## What you have to do:
Reproduce the whole listing that follows, character for character, and drop the images.

○ ○ ○ ○ ○

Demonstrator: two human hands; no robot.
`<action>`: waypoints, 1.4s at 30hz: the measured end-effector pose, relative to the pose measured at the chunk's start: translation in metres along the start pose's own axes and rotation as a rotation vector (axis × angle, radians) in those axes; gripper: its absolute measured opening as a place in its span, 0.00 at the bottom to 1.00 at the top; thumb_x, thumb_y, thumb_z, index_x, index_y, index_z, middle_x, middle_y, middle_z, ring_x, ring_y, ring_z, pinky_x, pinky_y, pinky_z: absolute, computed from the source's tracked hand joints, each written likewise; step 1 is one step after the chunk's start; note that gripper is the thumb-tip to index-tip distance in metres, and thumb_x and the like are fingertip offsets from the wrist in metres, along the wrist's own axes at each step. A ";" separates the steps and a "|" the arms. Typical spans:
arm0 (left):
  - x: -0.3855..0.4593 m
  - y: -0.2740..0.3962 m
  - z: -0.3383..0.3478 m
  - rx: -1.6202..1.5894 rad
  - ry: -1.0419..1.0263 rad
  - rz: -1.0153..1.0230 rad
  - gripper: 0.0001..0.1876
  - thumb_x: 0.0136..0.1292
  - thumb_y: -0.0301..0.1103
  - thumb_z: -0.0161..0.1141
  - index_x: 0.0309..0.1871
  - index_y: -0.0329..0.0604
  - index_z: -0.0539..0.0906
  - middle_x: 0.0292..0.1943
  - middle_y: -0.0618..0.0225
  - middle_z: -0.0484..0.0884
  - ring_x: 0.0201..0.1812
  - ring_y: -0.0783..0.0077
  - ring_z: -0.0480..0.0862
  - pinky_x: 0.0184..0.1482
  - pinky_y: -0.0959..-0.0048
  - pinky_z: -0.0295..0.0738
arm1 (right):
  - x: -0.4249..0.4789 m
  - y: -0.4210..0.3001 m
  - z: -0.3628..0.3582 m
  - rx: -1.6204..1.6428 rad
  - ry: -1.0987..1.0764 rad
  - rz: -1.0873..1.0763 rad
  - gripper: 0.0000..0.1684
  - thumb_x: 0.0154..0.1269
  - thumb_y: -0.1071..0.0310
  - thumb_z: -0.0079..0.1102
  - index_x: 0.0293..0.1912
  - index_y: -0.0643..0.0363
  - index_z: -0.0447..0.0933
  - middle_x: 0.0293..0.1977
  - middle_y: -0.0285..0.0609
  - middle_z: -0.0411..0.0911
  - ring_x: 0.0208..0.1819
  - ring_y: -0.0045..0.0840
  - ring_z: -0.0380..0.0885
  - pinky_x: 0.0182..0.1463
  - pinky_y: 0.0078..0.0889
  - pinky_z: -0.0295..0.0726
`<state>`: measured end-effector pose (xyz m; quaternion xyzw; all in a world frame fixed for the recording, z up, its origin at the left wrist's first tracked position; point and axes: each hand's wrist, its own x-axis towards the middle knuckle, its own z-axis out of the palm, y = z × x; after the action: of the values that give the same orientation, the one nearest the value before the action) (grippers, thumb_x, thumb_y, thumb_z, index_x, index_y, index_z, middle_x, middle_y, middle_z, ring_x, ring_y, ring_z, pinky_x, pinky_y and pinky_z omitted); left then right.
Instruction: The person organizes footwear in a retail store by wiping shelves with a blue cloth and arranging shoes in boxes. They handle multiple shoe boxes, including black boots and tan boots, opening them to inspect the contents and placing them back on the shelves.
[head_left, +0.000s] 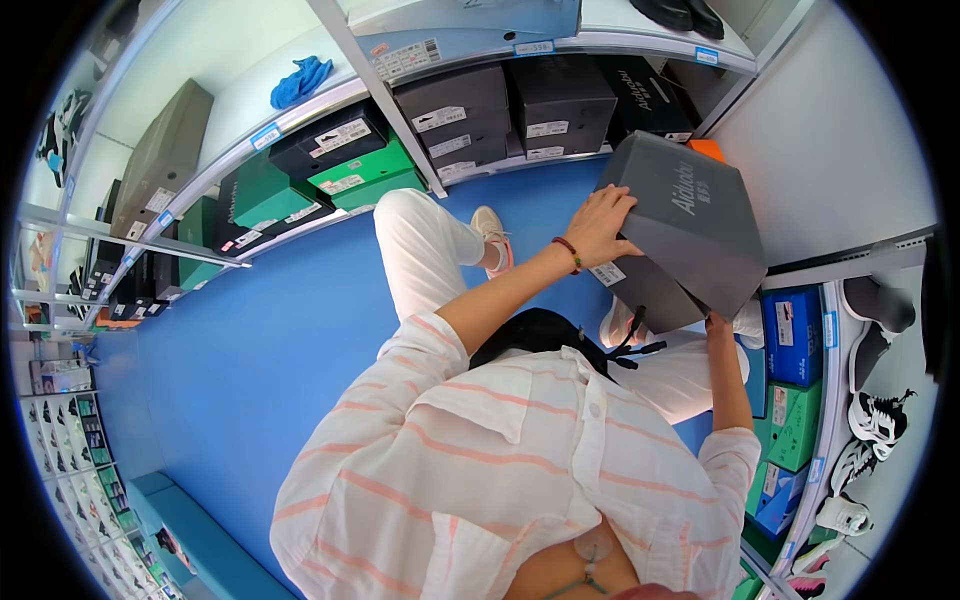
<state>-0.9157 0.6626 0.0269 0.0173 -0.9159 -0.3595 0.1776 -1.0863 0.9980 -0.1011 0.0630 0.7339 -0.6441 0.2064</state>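
Observation:
A dark grey cardboard shoebox (694, 217) with printed lettering is tilted in front of me, close to the white panel on the right. My left hand (602, 225) grips its near left side, the thumb and fingers spread over the edge. At the lower corner, my right hand (718, 324) holds the box, with most of its fingers hidden beneath. A narrow dark gap shows between the upper part and the side wall near that corner. On the end by my left hand is a white label (607, 274). The inside of the box is hidden.
Stacked dark shoeboxes (469, 105) fill the lower shelf ahead, and green shoeboxes (367, 169) stand to the left. An orange box (707, 150) shows behind the held one. At right are blue (793, 334) and green boxes beside shelved shoes (881, 424). A blue bench (202, 525) stands lower left.

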 end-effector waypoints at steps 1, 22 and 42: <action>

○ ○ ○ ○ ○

## Answer for this exercise:
Demonstrator: two human hands; no robot.
`<action>`: waypoints, 1.4s at 30hz: the measured end-effector pose, relative to the pose measured at the chunk's start: translation in metres along the start pose's own axes and rotation as a rotation vector (axis × angle, radians) in those axes; gripper: its absolute measured opening as a place in its span, 0.00 at the bottom to 1.00 at the top; thumb_x, thumb_y, thumb_z, index_x, index_y, index_z, middle_x, middle_y, middle_z, ring_x, ring_y, ring_z, pinky_x, pinky_y, pinky_z: absolute, computed from the source's tracked hand joints, each written likewise; step 1 is one step after the chunk's start; note that gripper is the thumb-tip to index-tip distance in metres, and thumb_x and the like are fingertip offsets from the wrist in metres, along the wrist's own axes at each step. A ";" separates the steps and a "|" the arms. Typical spans:
arm0 (left):
  - x: -0.3855..0.4593 m
  - y: -0.2740..0.3962 m
  - z: -0.3383..0.3478 m
  - rx: -1.6202..1.5894 rad
  - ry: -1.0419..1.0263 rad
  - rz: -1.0153..1.0230 rad
  - gripper: 0.0001..0.1876
  - thumb_x: 0.0136..0.1292
  - thumb_y: -0.0301..0.1103
  - thumb_z: -0.0161..0.1141
  - index_x: 0.0309..0.1871
  - index_y: -0.0329..0.0604
  - index_z: -0.0539..0.0906
  - middle_x: 0.0292..0.1943
  - middle_y: -0.0618..0.0225
  - middle_z: -0.0484..0.0884
  - ring_x: 0.0201..0.1812
  - ring_y: -0.0783..0.0077
  - ring_z: -0.0480..0.0862
  - pinky_x: 0.0184..0.1482
  - pinky_y: -0.0959..-0.0048
  - pinky_z: -0.0295..0.0738
arm1 (right):
  - x: -0.4249..0.4789 m
  - y: -0.4210..0.3001 m
  - z: -0.3628..0.3582 m
  - rx: -1.6204..1.6428 rad
  - ry: -1.0987..1.0764 rad
  - rz: -1.0873..1.0763 rad
  - gripper: 0.0000..0.1684
  - thumb_x: 0.0154..0.1269
  - thumb_y: -0.1071..0.0310
  - thumb_z: -0.0079..0.1102
  - index_x: 0.0293..0.1912
  - index_y: -0.0643..0.0363
  - index_z: -0.0447..0.0933
  - middle_x: 0.0293..0.1977
  - middle_y: -0.0285..0.0609
  - middle_z: -0.0411..0.0911
  - ring_x: 0.0208..0.1819
  - ring_y: -0.0045..0.0840
  - ring_z: -0.0380..0.0885
  - pinky_x: 0.0182..0.1463
  - pinky_y: 0.0078..0.0889
  - pinky_z: -0.0295..0.0726
`<state>`: measured end-effector pose (xyz m; quaternion xyzw; all in a world frame fixed for the recording, z up, its origin at the left wrist's first tracked position; point and axes: each hand's wrist, its own x-axis towards the middle knuckle, its own z-axis out of the palm, y = z × x; after the action: of the values that give the same orientation, the one nearest the value before the action) (grippers, thumb_x, thumb_y, thumb_z, index_x, index_y, index_z, middle_x, middle_y, middle_z, ring_x, ring_y, ring_z, pinky_x, pinky_y and pinky_z omitted); left then right.
Instruction: The person organizes footwear in a retail store by wiping shelves with a blue cloth and arranging shoes in boxes. They handle multiple shoe boxes, including black boots and tan boots, opening them to inspect the contents and placing them back on the shelves.
[head_left, +0.000s] 
<state>-0.9157 0.6626 0.0269 0.0173 -0.9159 -0.3595 0.1776 -1.0863 0.9980 -0.1011 0.0630 0.7339 -0.6441 0.2064</state>
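Observation:
A dark grey cardboard shoebox (694, 217) with printed lettering is tilted in front of me, close to the white panel on the right. My left hand (602, 225) grips its near left side, the thumb and fingers spread over the edge. At the lower corner, my right hand (718, 324) holds the box, with most of its fingers hidden beneath. A narrow dark gap shows between the upper part and the side wall near that corner. On the end by my left hand is a white label (607, 274). The inside of the box is hidden.
Stacked dark shoeboxes (469, 105) fill the lower shelf ahead, and green shoeboxes (367, 169) stand to the left. An orange box (707, 150) shows behind the held one. At right are blue (793, 334) and green boxes beside shelved shoes (881, 424). A blue bench (202, 525) stands lower left.
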
 end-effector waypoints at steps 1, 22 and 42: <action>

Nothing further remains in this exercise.